§ Task prompt: Exact copy, pictures excluded: output the lines from the opening of the entries through the line bearing "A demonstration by".
•••
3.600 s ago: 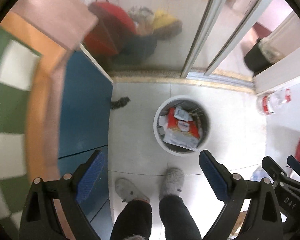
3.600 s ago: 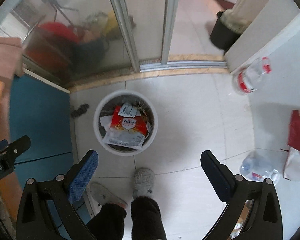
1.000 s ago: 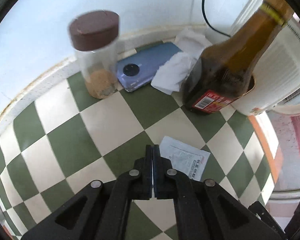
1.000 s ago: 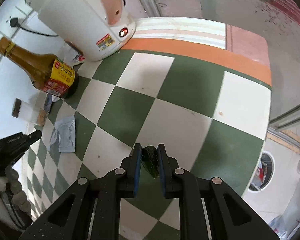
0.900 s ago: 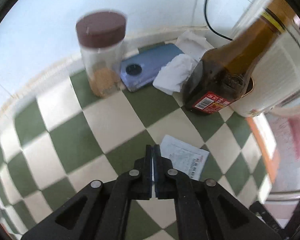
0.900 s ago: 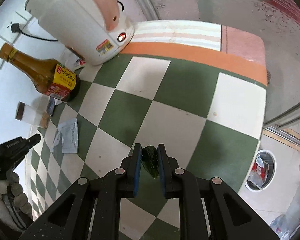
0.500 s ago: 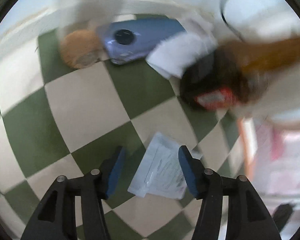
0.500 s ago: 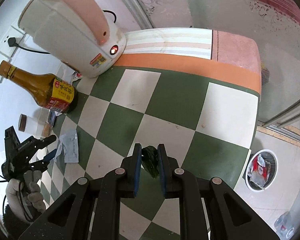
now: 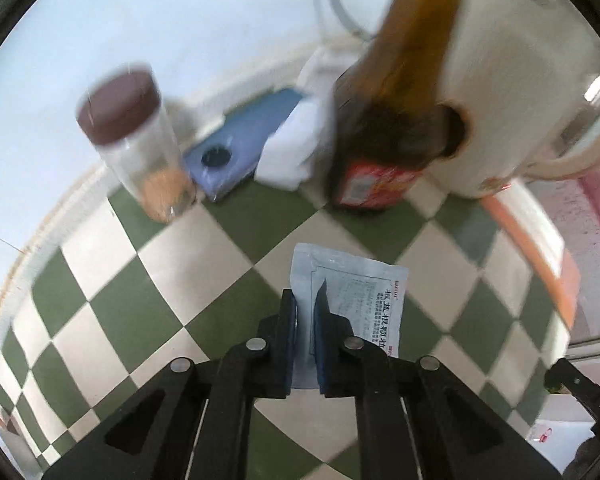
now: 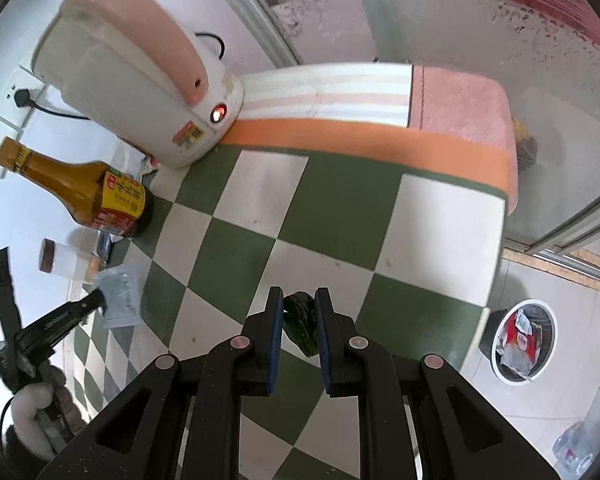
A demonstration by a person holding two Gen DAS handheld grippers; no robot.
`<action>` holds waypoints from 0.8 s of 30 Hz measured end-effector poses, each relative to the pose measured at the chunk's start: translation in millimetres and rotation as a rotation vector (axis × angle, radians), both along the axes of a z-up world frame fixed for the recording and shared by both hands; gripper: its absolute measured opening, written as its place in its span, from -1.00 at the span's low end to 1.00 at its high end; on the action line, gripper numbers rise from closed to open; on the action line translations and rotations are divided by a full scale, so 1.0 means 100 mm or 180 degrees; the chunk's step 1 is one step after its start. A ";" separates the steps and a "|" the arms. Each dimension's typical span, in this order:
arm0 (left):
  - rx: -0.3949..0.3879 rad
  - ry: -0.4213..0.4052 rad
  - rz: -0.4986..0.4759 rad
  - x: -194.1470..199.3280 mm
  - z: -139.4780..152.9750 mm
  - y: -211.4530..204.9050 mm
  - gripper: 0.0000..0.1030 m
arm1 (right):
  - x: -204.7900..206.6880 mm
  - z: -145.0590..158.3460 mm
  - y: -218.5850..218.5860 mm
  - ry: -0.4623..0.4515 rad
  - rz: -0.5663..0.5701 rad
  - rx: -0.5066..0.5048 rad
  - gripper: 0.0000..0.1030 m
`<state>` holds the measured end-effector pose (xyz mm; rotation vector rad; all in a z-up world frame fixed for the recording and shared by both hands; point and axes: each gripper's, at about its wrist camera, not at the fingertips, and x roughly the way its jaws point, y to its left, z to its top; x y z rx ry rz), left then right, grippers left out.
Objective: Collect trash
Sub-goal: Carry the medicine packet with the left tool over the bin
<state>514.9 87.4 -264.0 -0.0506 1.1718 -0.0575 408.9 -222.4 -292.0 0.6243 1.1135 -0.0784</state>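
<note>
Both hands carry trash: left gripper [image 9: 305, 334] pinches the grey sachet [image 9: 352, 292], right gripper [image 10: 296, 330] clamps a dark green scrap [image 10: 300, 322], bound for the bin [image 10: 520, 344].

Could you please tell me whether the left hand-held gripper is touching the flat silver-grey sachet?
Touching: the left wrist view shows the left hand-held gripper closed on the flat silver-grey sachet's edge.
</note>
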 end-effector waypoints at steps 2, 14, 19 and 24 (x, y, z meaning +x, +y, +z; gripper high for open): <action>-0.0004 -0.0133 -0.0091 -0.13 0.22 -0.13 -0.89 | -0.11 0.08 -0.13 -0.0079 -0.0050 -0.0001 -0.68; -0.0386 0.0093 -0.1456 -1.39 0.30 -2.57 -0.89 | -2.17 -0.18 -2.03 0.0075 -0.1187 0.0049 -0.68; -0.0329 0.0552 -0.2111 -2.04 -0.47 -3.87 -0.88 | -3.30 -1.08 -2.85 0.0529 -0.1748 0.0164 -0.68; -0.0101 0.1035 -0.2422 -2.52 -1.84 -4.89 -0.88 | -3.91 -2.37 -3.38 0.0765 -0.2063 0.0531 -0.68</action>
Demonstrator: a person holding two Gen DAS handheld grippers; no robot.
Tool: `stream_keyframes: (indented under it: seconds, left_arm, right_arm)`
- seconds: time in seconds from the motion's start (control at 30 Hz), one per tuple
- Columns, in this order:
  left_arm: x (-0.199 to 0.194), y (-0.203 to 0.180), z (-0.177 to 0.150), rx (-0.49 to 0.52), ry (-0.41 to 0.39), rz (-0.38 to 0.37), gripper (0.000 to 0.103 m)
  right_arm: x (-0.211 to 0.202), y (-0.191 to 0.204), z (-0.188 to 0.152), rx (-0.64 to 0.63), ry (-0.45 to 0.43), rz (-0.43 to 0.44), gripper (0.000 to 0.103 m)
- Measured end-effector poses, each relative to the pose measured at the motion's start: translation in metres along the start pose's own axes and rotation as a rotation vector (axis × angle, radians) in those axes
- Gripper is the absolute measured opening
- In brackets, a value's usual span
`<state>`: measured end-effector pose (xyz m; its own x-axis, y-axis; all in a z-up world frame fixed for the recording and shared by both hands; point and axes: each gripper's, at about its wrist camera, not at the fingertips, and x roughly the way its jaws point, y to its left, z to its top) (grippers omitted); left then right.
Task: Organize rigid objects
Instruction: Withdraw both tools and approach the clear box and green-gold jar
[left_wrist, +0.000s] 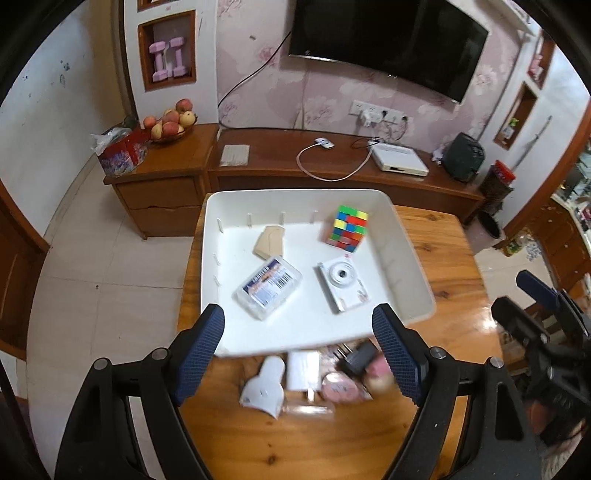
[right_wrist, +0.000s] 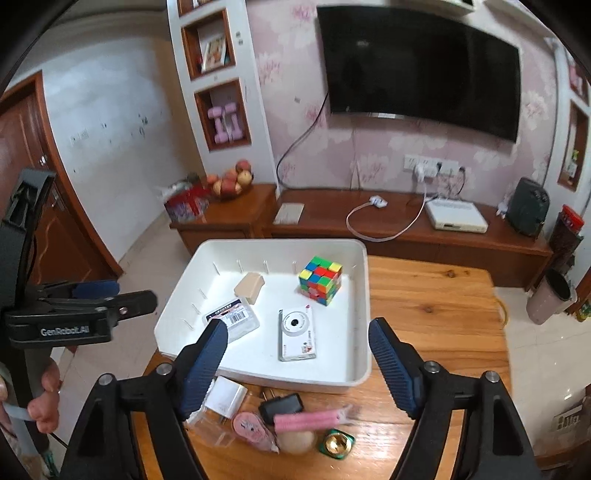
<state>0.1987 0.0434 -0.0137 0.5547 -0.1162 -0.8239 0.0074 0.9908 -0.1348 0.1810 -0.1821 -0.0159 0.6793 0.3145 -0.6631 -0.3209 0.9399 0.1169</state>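
A white tray (left_wrist: 410, 258) (right_wrist: 360, 288) sits on the wooden table. In it lie a colourful puzzle cube (left_wrist: 349, 227) (right_wrist: 320, 279), a white camera (left_wrist: 343, 282) (right_wrist: 297, 334), a clear labelled box (left_wrist: 269, 286) (right_wrist: 236, 319) and a beige block (left_wrist: 269, 242) (right_wrist: 250, 285). Loose items lie in front of the tray: a white charger (right_wrist: 225, 398), a black adapter (right_wrist: 281, 406), a pink tube (right_wrist: 306, 421), a beige ball (right_wrist: 295, 441) and a green-gold piece (right_wrist: 337, 445). My left gripper (left_wrist: 298, 314) and right gripper (right_wrist: 297, 326) hang open above the tray's near edge, holding nothing.
The wooden table (right_wrist: 436, 295) has bare board right of the tray. Behind it runs a low wooden cabinet (right_wrist: 406, 236) with a fruit bowl (right_wrist: 231, 182), a cable and a white box. A bin (right_wrist: 550, 295) stands on the floor at right. A hand (right_wrist: 44, 402) grips the left tool.
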Motion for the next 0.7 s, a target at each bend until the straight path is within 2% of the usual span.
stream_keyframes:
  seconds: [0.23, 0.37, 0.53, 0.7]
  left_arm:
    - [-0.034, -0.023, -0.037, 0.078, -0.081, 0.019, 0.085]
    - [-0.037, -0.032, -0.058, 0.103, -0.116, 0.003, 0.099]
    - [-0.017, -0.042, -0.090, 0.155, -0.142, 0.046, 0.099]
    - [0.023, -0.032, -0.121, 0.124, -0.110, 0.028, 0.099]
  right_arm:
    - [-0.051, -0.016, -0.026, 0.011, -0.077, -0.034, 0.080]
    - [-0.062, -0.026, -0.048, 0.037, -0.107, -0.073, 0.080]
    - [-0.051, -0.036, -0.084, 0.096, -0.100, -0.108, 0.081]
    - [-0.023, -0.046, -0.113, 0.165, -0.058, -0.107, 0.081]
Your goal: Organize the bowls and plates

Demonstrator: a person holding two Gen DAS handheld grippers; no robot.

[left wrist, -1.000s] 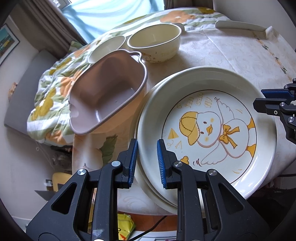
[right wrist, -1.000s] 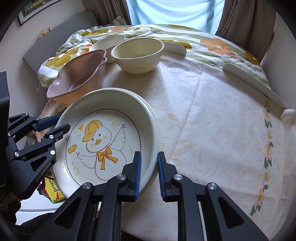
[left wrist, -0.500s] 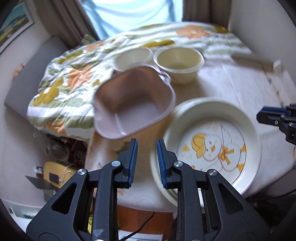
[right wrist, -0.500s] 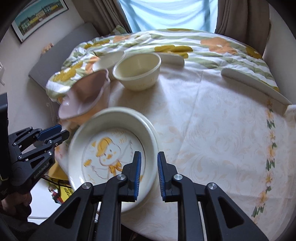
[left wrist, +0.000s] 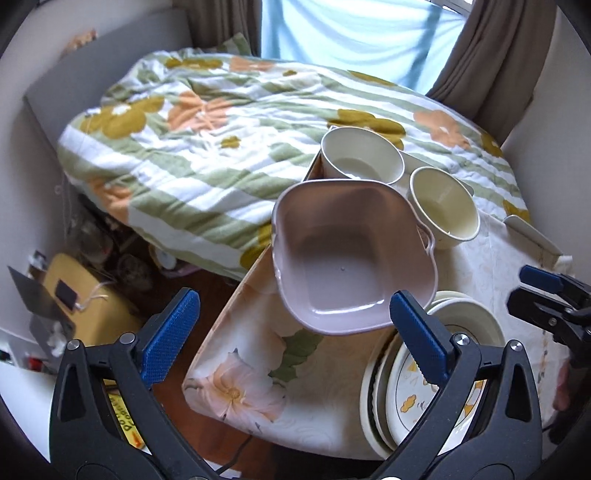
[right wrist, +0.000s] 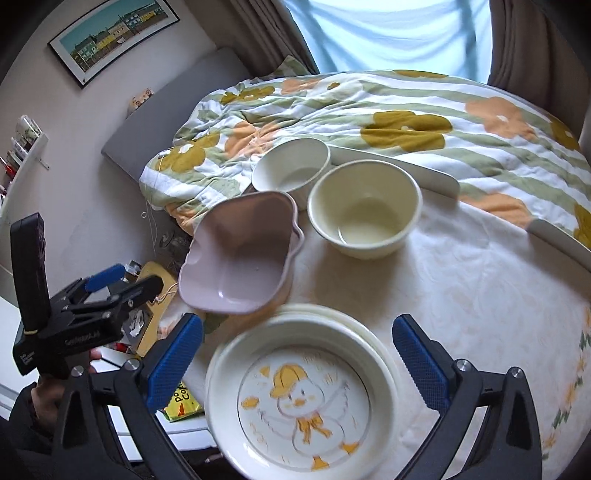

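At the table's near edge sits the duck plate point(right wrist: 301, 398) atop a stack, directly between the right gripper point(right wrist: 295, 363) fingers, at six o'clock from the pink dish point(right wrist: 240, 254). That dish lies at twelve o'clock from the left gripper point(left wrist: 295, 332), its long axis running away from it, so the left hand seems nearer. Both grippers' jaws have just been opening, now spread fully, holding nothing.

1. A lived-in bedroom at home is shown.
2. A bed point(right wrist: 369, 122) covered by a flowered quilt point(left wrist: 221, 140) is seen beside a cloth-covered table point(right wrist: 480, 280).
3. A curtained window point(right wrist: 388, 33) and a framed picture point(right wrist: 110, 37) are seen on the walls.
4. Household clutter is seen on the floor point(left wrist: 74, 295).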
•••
§ Reply:
3.600 s ago: 
3.600 s ago: 
1.000 s ago: 
1.000 s ago: 
0.900 s ago: 
0.900 s ago: 
0.500 s ago: 
0.500 s ago: 
now: 
now: 
A demonstration by a person holding two Gen DAS handheld grippers; no robot.

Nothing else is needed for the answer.